As shown by confocal microscopy of the areas close to the basal cells, the green fluorescence signals from EGFP-EV71 appeared to co-localize with the red fluorescence emitted by fluorescently-labeled anti-CD141 antibodies in the same respiratory epithelial tissue (Figure 2C). CD141 is generally recognized as a cell marker for a subset of human pre-conventional DCs (cDCs) (Rossi and Young, 2005; Haniffa et al., 2013; Dalod et al., 2014). This subset also expresses CLEC9A, which was similarly observed to co-localize with EGFP-EV71 in our experiments (Figure 2D). Additionally, some of the green fluorescence from EGFP-EV71 co-localized with the red fluorescence in the CD11b⁺ cells that were labeled using a fluorescence-labeled anti-CD11b antibody (Figure 2E). Collectively, these findings suggest that EGFP-EV71 infects the epithelium of the respiratory mucosa and subsequently enters the pre-cDC CD141⁺ and CD11b⁺ subsets in the mucosa through an active or passive pathway. This possibility is consistent with the findings of previous reports describing the ability of EV71 to infect DCs (Lin et al., 2009; Wang et al., 2013). We also traced the fluorescence signal in other cells of the tracheal and bronchial tissues, where our observations were especially focused on macrophages because of the roles they play in phagocytosis and on antigen presentation cells similar to DCs. However, few macrophages emitted a fluorescent signal, and no macrophages involved in the EV71 infections were identified, while few EGFP-EV71 proliferation was observed in B and T cells (Figure 5).

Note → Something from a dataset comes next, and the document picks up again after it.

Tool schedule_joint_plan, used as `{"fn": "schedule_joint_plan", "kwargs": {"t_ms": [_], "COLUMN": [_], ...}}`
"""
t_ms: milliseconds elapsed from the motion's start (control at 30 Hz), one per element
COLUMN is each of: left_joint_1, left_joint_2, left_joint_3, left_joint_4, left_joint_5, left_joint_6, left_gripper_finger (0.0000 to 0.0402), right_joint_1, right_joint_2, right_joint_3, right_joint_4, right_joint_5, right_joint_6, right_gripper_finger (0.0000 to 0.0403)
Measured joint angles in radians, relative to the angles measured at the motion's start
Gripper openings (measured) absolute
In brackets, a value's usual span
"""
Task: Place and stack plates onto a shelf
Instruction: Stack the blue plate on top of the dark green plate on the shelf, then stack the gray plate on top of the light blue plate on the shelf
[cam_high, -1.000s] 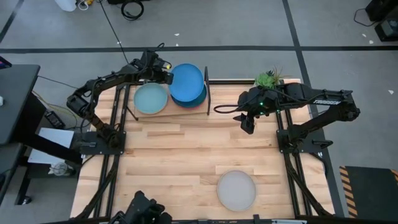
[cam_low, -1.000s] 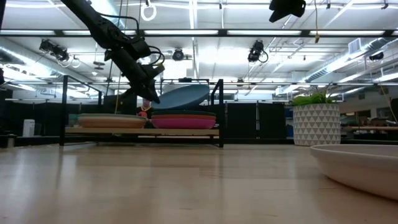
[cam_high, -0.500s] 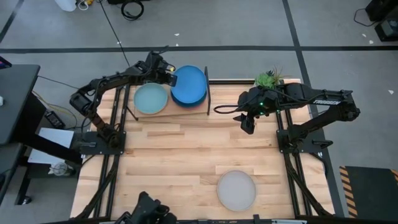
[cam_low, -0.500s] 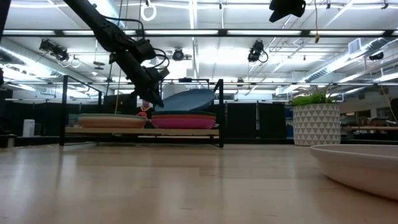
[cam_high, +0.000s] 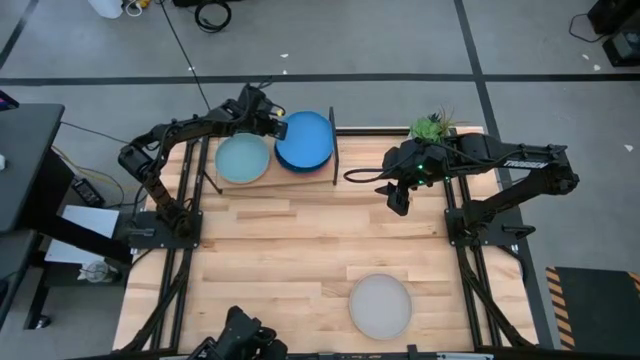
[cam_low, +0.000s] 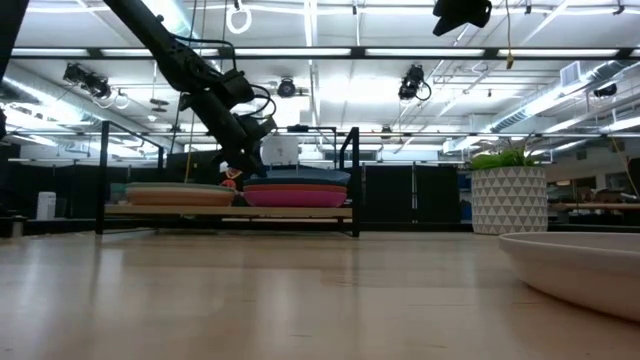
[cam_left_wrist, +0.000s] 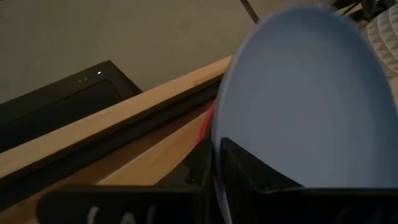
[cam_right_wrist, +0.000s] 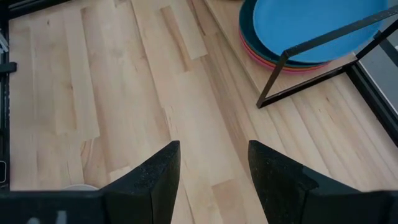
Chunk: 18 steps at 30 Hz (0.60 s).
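Observation:
The blue plate (cam_high: 304, 140) lies about level on top of the right stack on the shelf (cam_high: 270, 181), over dark teal, terracotta and magenta plates (cam_low: 296, 195). My left gripper (cam_high: 270, 123) is shut on the blue plate at its left side. The left stack (cam_low: 180, 192) has a pale teal plate (cam_high: 243, 158) on top. A pale grey plate (cam_high: 380, 305) rests on the table near its near edge. My right gripper (cam_high: 400, 203) hangs open above the table, right of the shelf, and touches nothing. My left gripper pinches the blue plate's rim (cam_left_wrist: 215, 134) on the side toward the table's left, one finger (cam_left_wrist: 202, 167) under the rim and one finger (cam_left_wrist: 252, 175) on the plate's upper face. It comes slanting down from the left. The plate sits level on the right stack (cam_low: 300, 177).
Thin black posts (cam_high: 333, 150) stand at the shelf's right end, close to the blue plate. A potted plant (cam_high: 432, 127) stands at the far edge beside my right arm. Bare slatted tabletop (cam_high: 300, 250) lies between the shelf and the grey plate.
My left gripper has moved a little right and down toward the right stack. The blue plate, which was tilted with its right side raised, has come down level onto that stack. The right arm has kept still.

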Motion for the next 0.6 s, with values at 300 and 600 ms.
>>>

Dynamic Distribution of EV71 in the Lymphoid Tissues around the Respiratory Tract

Because EGFP-EV71 was observed in tracheal epithelium DCs, we next investigated the dynamic distribution of EV71 in the lymphoid tissue around the respiratory tract. First, based on the reported data suggesting the tonsillar crypt as a portal for viral entry (He et al., 2014), the observation from confocal microscopy confirmed the green fluorescence signal from EGFP-EV71 in tonsillar tissue (Figure 3A). Furthermore, this fluorescence signal co-localized with the red fluorescence signal emanating from antibodies against CD11b and CD141 (Figures 3B,C). These results suggest that the virus does exist in tonsil tissue, which is an important lymphoid tissue for the respiratory and alimentary tracts. Therefore, we hypothesized that EV71 was transferred in vivo through lymphokinesis. To investigate this further, the viral load in tonsils and various lymph nodes around the respiratory tract was measured using quantitative reverse-transcription PCR (qRT-PCR) with gene-specific VP1 primers. The results showed that there were much higher viral loads in the lymph nodes and tonsils than in the other organs on day 3 post-infection (pi) (Figure 3D), suggesting that, early in infection, these lymphoid tissues are an important site for viral proliferation (Figures 3E,F). Additionally, in the pulmonary lymph nodes, which had a high viral load, the confocal microscopy observations indicated that the virus still proliferated primarily in the CD141⁺DC subset (Figures 3G,H). Only minimal EGFP fluorescence signals from EGFP-EV71 were captured from the other cell types. These findings imply that EV71 has a preference for these cells in lymphoid tissues.

FIGURE 3

Figure 3. Assessment of EGFP-EV71 proliferation in tonsils and lymph nodes. (A–C) Images of the tonsils from infected animals. Epithelium tissue (red) was detected with an anti-cytokeratin 14 antibody (A), CD141⁺ DCs (red) were detected with an anti-CD141 antibody (B), and CD11b⁺ DCs (red) were detected with an anti-CD11b⁺ antibody (C). (D) Viral loads in the lymph nodes, tonsils and other organs from the infected animals at 3 dpi, which is during the early stage of infection. The data are presented as the mean ± SD, n = 3; t-test, two-tailed; *p < 0.05, **p < 0.01, ***p < 0.001. (E) Results from a flow cytometry analysis of the percentage of EGFP-EV71 infected cells in the lymph nodes on days 3 and 6 pi. The data are presented as the mean ± SD, n = 3; t-test, two-tailed; **p < 0.01, ***p < 0.001. (F) Viral loads in the lymph nodes on days 3 and 6 pi. The data are presented as the mean ± SD, n = 3; t-test, two-tailed; *p < 0.05, **p < 0.01. (G,H) Images of the lymph nodes from infected animals. Representative confocal fluorescence images of EGFP-EV71 expression (green) in CD141⁺ DCs (red) labeled with an anti-CD141 antibody (G) or an anti-CLEC9A antibody (H). The tissues samples were obtained from rhesus macaques challenged via the respiratory tract at 3 dpi.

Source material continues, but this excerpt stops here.